Problem requirements:
A word-for-word copy of the records is needed, with every picture left out.
═══ Input records
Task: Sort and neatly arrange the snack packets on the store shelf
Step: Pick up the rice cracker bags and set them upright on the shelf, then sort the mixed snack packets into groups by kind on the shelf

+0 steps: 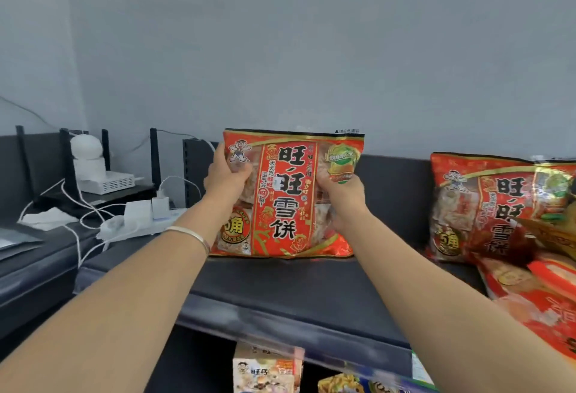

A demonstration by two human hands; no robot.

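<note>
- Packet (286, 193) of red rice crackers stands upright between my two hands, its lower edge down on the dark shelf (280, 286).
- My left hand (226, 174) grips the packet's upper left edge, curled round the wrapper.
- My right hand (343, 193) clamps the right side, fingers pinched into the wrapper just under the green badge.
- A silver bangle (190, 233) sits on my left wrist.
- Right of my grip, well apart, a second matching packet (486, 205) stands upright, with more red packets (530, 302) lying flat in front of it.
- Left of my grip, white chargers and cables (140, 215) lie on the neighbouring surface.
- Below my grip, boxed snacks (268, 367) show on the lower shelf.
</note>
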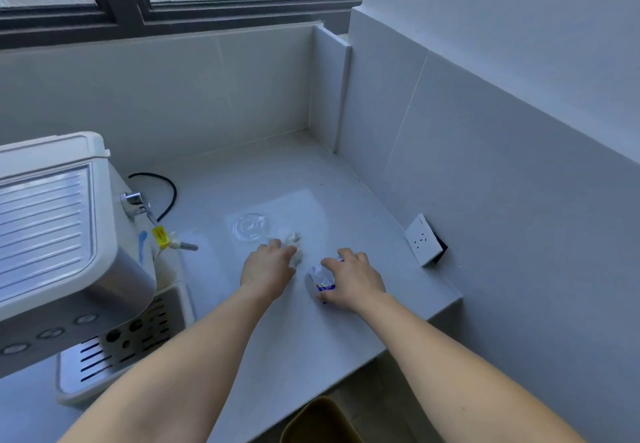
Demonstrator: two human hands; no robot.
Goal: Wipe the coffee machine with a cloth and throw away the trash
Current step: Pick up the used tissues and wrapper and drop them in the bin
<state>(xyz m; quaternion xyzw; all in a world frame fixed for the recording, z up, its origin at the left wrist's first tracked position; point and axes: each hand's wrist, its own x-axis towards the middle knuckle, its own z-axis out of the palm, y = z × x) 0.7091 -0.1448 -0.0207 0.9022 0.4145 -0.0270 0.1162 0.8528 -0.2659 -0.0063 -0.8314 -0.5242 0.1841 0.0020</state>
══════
Result of the task:
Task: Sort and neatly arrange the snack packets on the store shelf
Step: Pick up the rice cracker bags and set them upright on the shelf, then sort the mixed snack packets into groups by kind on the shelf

+0 steps: 

A demonstration by two human hands; no robot.

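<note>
- Packet (286, 193) of red rice crackers stands upright between my two hands, its lower edge down on the dark shelf (280, 286).
- My left hand (226, 174) grips the packet's upper left edge, curled round the wrapper.
- My right hand (343, 193) clamps the right side, fingers pinched into the wrapper just under the green badge.
- A silver bangle (190, 233) sits on my left wrist.
- Right of my grip, well apart, a second matching packet (486, 205) stands upright, with more red packets (530, 302) lying flat in front of it.
- Left of my grip, white chargers and cables (140, 215) lie on the neighbouring surface.
- Below my grip, boxed snacks (268, 367) show on the lower shelf.
</note>
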Demonstrator: two human hands; no robot.
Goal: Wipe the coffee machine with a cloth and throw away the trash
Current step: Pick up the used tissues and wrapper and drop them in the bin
<state>(xyz m; quaternion xyzw; all in a world frame fixed for the recording, z up, its origin at the left wrist's first tracked position; point and axes: each hand's wrist, its own x-axis towards the middle knuckle, its own z-axis out of the palm, y = z × x) 0.7091 -0.1448 -0.0207 0.9022 0.4145 -0.0270 0.1162 0.8528 -0.2659 -0.0063 -0.8314 -0.5242 0.1841 0.0020</state>

The output for this exercise is finished.